## The task:
Set each line of the records down again exactly, please.

## Input records:

=== Begin Enclosure ===

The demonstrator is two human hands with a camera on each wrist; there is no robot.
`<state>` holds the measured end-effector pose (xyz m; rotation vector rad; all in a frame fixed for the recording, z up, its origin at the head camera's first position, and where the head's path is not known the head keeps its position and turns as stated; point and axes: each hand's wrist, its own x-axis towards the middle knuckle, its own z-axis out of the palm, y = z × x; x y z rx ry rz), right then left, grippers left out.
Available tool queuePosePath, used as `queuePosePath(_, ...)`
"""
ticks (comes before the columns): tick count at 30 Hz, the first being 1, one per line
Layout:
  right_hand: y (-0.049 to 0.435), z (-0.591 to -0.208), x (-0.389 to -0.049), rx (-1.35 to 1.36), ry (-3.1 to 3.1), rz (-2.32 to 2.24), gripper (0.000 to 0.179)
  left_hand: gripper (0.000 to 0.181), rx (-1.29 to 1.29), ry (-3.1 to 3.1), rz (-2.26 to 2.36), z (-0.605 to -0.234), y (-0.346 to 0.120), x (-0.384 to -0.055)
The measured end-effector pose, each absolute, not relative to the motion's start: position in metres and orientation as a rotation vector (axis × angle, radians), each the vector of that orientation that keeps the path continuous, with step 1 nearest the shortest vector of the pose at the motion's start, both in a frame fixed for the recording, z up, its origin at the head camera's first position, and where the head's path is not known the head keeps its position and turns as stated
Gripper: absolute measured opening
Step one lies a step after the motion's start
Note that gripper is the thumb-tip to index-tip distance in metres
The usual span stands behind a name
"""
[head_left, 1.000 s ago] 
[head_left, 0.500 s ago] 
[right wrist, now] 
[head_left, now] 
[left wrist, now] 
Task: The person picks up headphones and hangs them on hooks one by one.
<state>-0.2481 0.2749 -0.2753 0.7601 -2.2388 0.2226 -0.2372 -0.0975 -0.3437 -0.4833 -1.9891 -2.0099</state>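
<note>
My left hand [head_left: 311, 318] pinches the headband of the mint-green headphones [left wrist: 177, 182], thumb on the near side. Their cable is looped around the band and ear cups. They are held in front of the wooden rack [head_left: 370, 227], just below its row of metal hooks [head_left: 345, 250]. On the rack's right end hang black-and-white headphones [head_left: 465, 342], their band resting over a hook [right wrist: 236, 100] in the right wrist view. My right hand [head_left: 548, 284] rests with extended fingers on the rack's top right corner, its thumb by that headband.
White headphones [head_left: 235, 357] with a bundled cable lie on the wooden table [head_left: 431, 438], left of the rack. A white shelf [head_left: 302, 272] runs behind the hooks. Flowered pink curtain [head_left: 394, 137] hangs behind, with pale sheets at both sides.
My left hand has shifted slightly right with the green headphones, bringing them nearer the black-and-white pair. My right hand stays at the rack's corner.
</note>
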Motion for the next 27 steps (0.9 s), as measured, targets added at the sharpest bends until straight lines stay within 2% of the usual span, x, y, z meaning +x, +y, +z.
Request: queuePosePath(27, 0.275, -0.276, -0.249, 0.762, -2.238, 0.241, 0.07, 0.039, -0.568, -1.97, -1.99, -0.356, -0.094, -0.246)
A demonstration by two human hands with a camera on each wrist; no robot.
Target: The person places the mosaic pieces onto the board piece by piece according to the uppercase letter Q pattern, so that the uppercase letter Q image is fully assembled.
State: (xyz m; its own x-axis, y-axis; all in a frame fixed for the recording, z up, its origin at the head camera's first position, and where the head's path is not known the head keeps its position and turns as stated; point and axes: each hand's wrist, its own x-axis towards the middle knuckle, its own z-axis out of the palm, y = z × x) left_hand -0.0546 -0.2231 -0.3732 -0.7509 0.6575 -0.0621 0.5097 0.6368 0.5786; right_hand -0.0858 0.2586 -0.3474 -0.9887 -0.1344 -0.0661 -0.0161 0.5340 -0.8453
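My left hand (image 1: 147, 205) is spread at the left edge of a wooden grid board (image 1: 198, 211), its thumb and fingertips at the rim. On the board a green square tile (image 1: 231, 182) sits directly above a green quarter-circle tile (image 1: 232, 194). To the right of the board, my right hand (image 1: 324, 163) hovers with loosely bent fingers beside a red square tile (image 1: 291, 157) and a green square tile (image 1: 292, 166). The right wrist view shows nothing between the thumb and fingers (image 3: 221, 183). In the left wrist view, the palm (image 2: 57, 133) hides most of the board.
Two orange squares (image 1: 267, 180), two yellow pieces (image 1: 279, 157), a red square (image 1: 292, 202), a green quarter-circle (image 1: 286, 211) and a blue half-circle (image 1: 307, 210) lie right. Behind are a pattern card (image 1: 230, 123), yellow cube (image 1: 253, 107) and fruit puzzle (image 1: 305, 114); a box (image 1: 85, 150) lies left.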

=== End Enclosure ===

## Reply to the task:
The demonstrator is two human hands with a camera on each wrist; there is no robot.
`<state>` holds the measured end-effector pose (xyz m; rotation vector rad; all in a frame fixed for the recording, z up, its origin at the head camera's first position, and where the head's path is not known the head keeps its position and turns as stated; point and axes: each hand's wrist, its own x-axis towards the middle knuckle, its own z-axis out of the palm, y = z × x; x y z rx ry rz), right then left, grippers left out.
Available tool queuePosePath, used as `queuePosePath(_, ...)`
"""
ticks (comes before the columns): tick count at 30 Hz, the first being 1, one per line
Layout:
  right_hand: y (-0.049 to 0.435), z (-0.591 to -0.208), x (-0.389 to -0.049), rx (-1.35 to 1.36), ry (-3.1 to 3.1), rz (-2.32 to 2.24), gripper (0.000 to 0.179)
  left_hand: gripper (0.000 to 0.181), rx (-1.29 to 1.29), ry (-3.1 to 3.1), rz (-2.26 to 2.36), z (-0.605 to -0.234), y (-0.346 to 0.120), x (-0.384 to -0.055)
The measured end-effector pose, each absolute, not relative to the motion's start: position in metres and orientation as a rotation vector (axis × angle, radians), each the vector of that orientation that keeps the path continuous, with step 1 nearest the shortest vector of the pose at the motion's start, both in a frame fixed for the recording, z up, its origin at the head camera's first position, and where the head's path is not known the head keeps its position and turns as stated
Gripper: absolute measured opening
Step one lies a step after the motion's start
Note that gripper is the thumb-tip to index-tip distance in metres
The usual span stands behind a name
"""
[head_left, 1.000 s ago] 
[head_left, 0.500 s ago] 
[right wrist, now] 
[head_left, now] 
[left wrist, now] 
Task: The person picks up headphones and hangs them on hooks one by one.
<state>-0.2481 0.2749 -0.2753 0.7601 -2.2388 0.2226 -0.2372 -0.0975 -0.3437 -0.4833 -1.9891 -2.0099</state>
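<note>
My left hand [head_left: 311, 318] pinches the headband of the mint-green headphones [left wrist: 177, 182], thumb on the near side. Their cable is looped around the band and ear cups. They are held in front of the wooden rack [head_left: 370, 227], just below its row of metal hooks [head_left: 345, 250]. On the rack's right end hang black-and-white headphones [head_left: 465, 342], their band resting over a hook [right wrist: 236, 100] in the right wrist view. My right hand [head_left: 548, 284] rests with extended fingers on the rack's top right corner, its thumb by that headband.
White headphones [head_left: 235, 357] with a bundled cable lie on the wooden table [head_left: 431, 438], left of the rack. A white shelf [head_left: 302, 272] runs behind the hooks. Flowered pink curtain [head_left: 394, 137] hangs behind, with pale sheets at both sides.
My left hand has shifted slightly right with the green headphones, bringing them nearer the black-and-white pair. My right hand stays at the rack's corner.
</note>
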Motion for the next 27 steps (0.9 s), as measured, targets added at the sharpest bends until straight lines stay within 2% of the usual span, x, y, z meaning +x, +y, +z.
Request: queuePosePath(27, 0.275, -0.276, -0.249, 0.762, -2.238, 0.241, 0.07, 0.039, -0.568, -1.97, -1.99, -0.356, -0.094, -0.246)
A demonstration by two human hands with a camera on each wrist; no robot.
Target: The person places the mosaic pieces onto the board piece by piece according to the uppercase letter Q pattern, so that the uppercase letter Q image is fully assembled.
State: (xyz m; its own x-axis, y-axis; all in a frame fixed for the recording, z up, its origin at the head camera's first position, and where the head's path is not known the head keeps its position and turns as stated; point and axes: each hand's wrist, its own x-axis towards the middle knuckle, its own z-axis out of the palm, y = z × x) left_hand -0.0546 -0.2231 -0.3732 -0.7509 0.6575 -0.0621 0.5097 0.6368 0.5786; right_hand -0.0858 0.2586 -0.3474 -0.9887 -0.1344 -0.0661 -0.0161 0.5340 -0.8453
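My left hand (image 1: 147, 205) is spread at the left edge of a wooden grid board (image 1: 198, 211), its thumb and fingertips at the rim. On the board a green square tile (image 1: 231, 182) sits directly above a green quarter-circle tile (image 1: 232, 194). To the right of the board, my right hand (image 1: 324, 163) hovers with loosely bent fingers beside a red square tile (image 1: 291, 157) and a green square tile (image 1: 292, 166). The right wrist view shows nothing between the thumb and fingers (image 3: 221, 183). In the left wrist view, the palm (image 2: 57, 133) hides most of the board.
Two orange squares (image 1: 267, 180), two yellow pieces (image 1: 279, 157), a red square (image 1: 292, 202), a green quarter-circle (image 1: 286, 211) and a blue half-circle (image 1: 307, 210) lie right. Behind are a pattern card (image 1: 230, 123), yellow cube (image 1: 253, 107) and fruit puzzle (image 1: 305, 114); a box (image 1: 85, 150) lies left.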

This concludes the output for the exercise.